It should be noted that, in order to avoid the influence of recording the scene video stream on the application program function corresponding to the application scene normally used by the user, the server may record and render the target virtual scene in a back-end processing manner, that is, the generation process of the scene video stream is independent of the operation process of the application program main body corresponding to the application scene. As for the execution main body of the process of generating the scene video stream, it may be an independent thread opened in the execution server of the application main body, or may be a restarted server.

Referring to fig. 2, taking an online lecture application scene in online education as an example, a video stream of a three-dimensional virtual lecture hall scene rendered by a user perspective camera is displayed in a user terminal, and a real user picture collected by a camera of the user terminal is displayed at a position of an upper left corner. The server may record the target virtual scene from the target view in addition to responding to the display request of the user terminal, as shown in fig. 3. In fig. 3, the server records a three-dimensional virtual lecture hall scene with a target view angle camera corresponding to a viewer view angle, so as to generate a scene video stream at the viewer view angle.

And S130, fusing the user video stream and the scene video stream to generate a composite video stream.

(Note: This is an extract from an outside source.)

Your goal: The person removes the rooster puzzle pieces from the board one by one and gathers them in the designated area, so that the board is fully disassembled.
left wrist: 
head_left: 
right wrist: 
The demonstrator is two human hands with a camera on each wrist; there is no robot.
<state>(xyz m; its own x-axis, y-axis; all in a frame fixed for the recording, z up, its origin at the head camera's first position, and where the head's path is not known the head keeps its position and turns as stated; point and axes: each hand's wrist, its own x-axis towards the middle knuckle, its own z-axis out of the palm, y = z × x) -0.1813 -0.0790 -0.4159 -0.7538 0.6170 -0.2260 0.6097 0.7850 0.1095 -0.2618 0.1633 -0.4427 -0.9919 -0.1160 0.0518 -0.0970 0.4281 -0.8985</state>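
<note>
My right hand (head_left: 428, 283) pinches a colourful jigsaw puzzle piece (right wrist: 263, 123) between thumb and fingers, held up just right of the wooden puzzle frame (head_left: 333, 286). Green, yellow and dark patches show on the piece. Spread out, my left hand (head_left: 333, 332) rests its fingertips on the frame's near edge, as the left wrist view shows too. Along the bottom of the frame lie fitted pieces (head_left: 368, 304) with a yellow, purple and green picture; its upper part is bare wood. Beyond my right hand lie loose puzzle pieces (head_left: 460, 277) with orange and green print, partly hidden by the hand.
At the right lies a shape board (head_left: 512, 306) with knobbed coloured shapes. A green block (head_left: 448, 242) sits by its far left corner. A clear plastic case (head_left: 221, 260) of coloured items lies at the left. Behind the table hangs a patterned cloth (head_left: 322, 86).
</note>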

Specifically, the user video stream is embedded in the scene video stream at a certain position in the server side, so as to generate a composite video stream containing a user real picture and a virtual scene picture.

In some embodiments, a preset view is included in the target virtual scene. The preset view refers to a view layer which is preset in a target virtual scene and is used for bearing a user video stream. The position of the preset view can be set by self-definition; the position of the preset view may also be determined according to the type and/or spatial position of each virtual object contained in the target virtual scene. For example, for the above example of the three-dimensional virtual lecture hall scene, the target virtual scene includes a virtual screen for playing lecture-related information, and a preset view may be set at the position of the virtual screen. As another example, the preset view may be set at a free area where there are few virtual objects in the target virtual scene.

Accordingly, S130 includes: and fusing the user video stream to a preset view in the scene video stream to generate a composite video stream.

Specifically, the server may input the user video stream into a preset view to embed the user video stream into the scene video stream, and the result is a composite video stream. As shown in fig. 3, the virtual screen is set to be a preset view, and then the server embeds the user video stream at the virtual screen in the three-dimensional virtual lecture hall scene to generate an online lecture playback video of the audience view angle.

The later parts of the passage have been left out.